Les ministres européens de l'énergie se réunissent ce vendredi 9 septembre pour tenter de mettre fin à l'explosion des cours, et la France compte bien se faire entendre. De fait, le gouvernement plaide depuis des mois pour réformer le marché de formation des prix de l'électricité sur le Vieux continent, un système « aberrant », selon le ministre de l'Economie, Bruno Le Maire. L'exécutif souhaite ainsi mettre sur la table une option déjà retenue par l'Espagne et le Portugal en mai dernier : plafonner les prix du gaz afin de faire baisser les cours de l'électricité, puisque ces derniers s'ajustent mécaniquement au coût de fonctionnement des centrales à gaz, aujourd'hui très élevés.
« Cela fera partie des discussions de demain », assure-t-on au cabinet de la ministre de la Transition écologique, Agnès Pannier-Runacher.
Mais ce n'est pas, pour l'heure, le choix privilégié par la Commission européenne : jeudi, sa présidente, Ursula von der Leyen, a présenté les cinq mesures que Bruxelles compte appuyer afin d'endiguer la flambée des cours, et une extension de cette fameuse « exception ibérique » n'en fait pas partie.
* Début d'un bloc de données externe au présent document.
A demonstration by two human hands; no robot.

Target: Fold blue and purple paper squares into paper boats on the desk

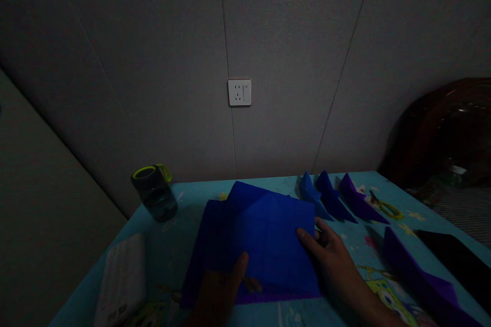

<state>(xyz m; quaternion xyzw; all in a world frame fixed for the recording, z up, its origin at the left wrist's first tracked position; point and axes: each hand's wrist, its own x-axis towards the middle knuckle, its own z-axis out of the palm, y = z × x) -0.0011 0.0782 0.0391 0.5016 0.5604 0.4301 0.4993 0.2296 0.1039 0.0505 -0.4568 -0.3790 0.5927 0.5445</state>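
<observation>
A blue sheet of paper point(272, 225) is raised at a slant over the table, held by both hands. My right hand point(335, 258) pinches its right edge, thumb on top and fingers behind. At the near left part of the sheet, my left hand point(222, 286) has its thumb on top, with fingertips showing faintly through or below the paper. Under it lie more sheets, with a purple sheet point(284, 297) showing along the near edge. Folded paper boats stand to the right: a lighter blue boat point(312, 195), a dark blue boat point(333, 199), a purple boat point(360, 202) and a nearer purple boat point(416, 273).
A dark water bottle point(157, 196) with a yellow-green rim stands at the table's back left. A white box-like object point(121, 278) lies nearer. Yellow-handled scissors point(389, 209) and a flat black object point(456, 258) are on the right. The patterned tablecloth point(230, 191) meets the wall.
</observation>
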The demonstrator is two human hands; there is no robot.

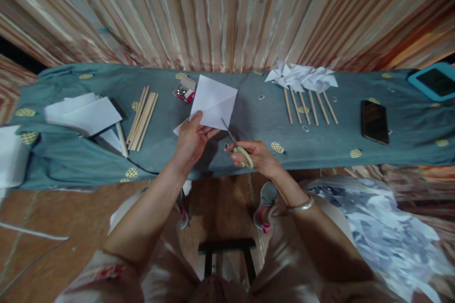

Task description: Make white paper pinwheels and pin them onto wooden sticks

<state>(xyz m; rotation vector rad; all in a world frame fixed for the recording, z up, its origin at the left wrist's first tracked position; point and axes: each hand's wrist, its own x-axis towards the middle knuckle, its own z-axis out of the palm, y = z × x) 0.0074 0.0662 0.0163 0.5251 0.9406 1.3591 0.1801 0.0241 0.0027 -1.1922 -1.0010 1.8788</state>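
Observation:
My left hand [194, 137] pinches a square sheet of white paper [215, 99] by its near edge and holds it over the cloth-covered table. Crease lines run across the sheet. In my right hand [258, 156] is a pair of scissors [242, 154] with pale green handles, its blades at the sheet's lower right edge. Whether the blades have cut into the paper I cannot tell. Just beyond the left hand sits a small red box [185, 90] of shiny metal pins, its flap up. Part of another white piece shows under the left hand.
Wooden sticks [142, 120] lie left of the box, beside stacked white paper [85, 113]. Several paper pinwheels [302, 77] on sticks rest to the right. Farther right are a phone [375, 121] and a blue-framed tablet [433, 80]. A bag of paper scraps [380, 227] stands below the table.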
Des mesures n'entraînant pas de distorsion dans la construction du prix de l'électricité lui sont préférées, comme la ponction des profits « inattendus » des énergéticiens (en-dehors du gaz), afin de les redistribuer aux ménages et aux entreprises. En effet, un tel mécanisme ne modifierait pas le prix du mégawatteure (MWh) sur le marché au comptant, puisque le prix demandé par les centrales à gaz, et auquel s'alignent les autres moyens de production sur le marché, ne changerait pas. Il s'agirait donc plutôt de prélever a posteriori les marges dégagées par ces autres moyens de production, afin de limiter les effets des prix élevés sur les plus vulnérables.
Effets de bord
Pourtant, du côté du ministère de la Transition énergétique, on envisage justement de s'attaquer directement aux cours de l'électricité, devenus incontrôlables. Et le dispositif mis en place par l'Espagne et le Portugal le permettrait, selon le cabinet d'Agnès Pannier-Runacher : « Sa vertu, c'est qu'il agit directement sur les prix de marché : les centrales à gaz qui forment le prix peuvent offrir une électricité moins chère grâce à ce mécanisme ! », défend une source interne. De fait, depuis plusieurs mois, les prix sur les marchés de gros des deux pays ont été nettement inférieurs à ceux du reste de l'Union européenne - entre 150 et 200 euros le MWh en moyenne, quand la France peine à descendre sous les 400.
Concrètement, Madrid et Lisbonne plafonnent le prix du gaz fossile à 40 euros le MWh afin d'abaisser largement le coût de fonctionnement des centrales à gaz, auquel s'ajustent les autres opérateurs (renouvelable, nucléaire ou au charbon). « Si le gaz importé en Espagne coûte 300 euros le MWh, l'Etat paie la différence entre 300 et 40 », explique Jacques Percebois, économiste et spécialiste de l'énergie. Reste qu'une extension de ce dispositif dans d'autres régions de l'Europe poserait de nombreux problèmes.
« Cela a pu être possible dans la péninsule ibérique, car elle se trouve relativement isolée du reste du continent en termes d'interconnexions. Et pourtant, des opérateurs de centrales à gaz en ont quand même réussi à vendre l'énergie subventionnée par l'Etat espagnol à prix d'or sur le marché français, afin de dégager d'importantes marges », note un connaisseur du secteur.
Incitation à consommer du gaz
Néanmoins, cet effet pervers n'est pas inévitable, selon le ministère français de l'Energie. « Le mécanisme doit être très coordonné au niveau européen, sinon ça modifiera la manière dont les flux électriques ont lieu en Europe. [...] Cela suppose que quasiment toute l'Europe s'y mette », explique-t-on au sein du cabinet d'Agnès Pannier-Runacher.
Une telle option reviendrait néanmoins à subventionner massivement l'électricité produite à partir de gaz fossile sur le Vieux continent. « Cela permet certes de réduire le prix du MWh, mais à un coût considérable. D'autant qu'en modérant la hausse du prix, on risque d'inciter à consommer toujours plus de gaz pour produire de l'électricité, et donc d'aggraver un peu plus les risques de pénurie », fait valoir Thomas Pellerin-Carlin, directeur du Centre Energie de l'Institut Jacques Delors.
Pour le chercheur, puisque l'offre risque de manquer cet été, mieux vaut faire en sorte de réduire la demande en électricité. Un point d'ailleurs retenu par la Commission européenne et qui sera, lui aussi, discuté vendredi à Bruxelles, lors du conseil extraordinaire des ministres européens de l'Énergie.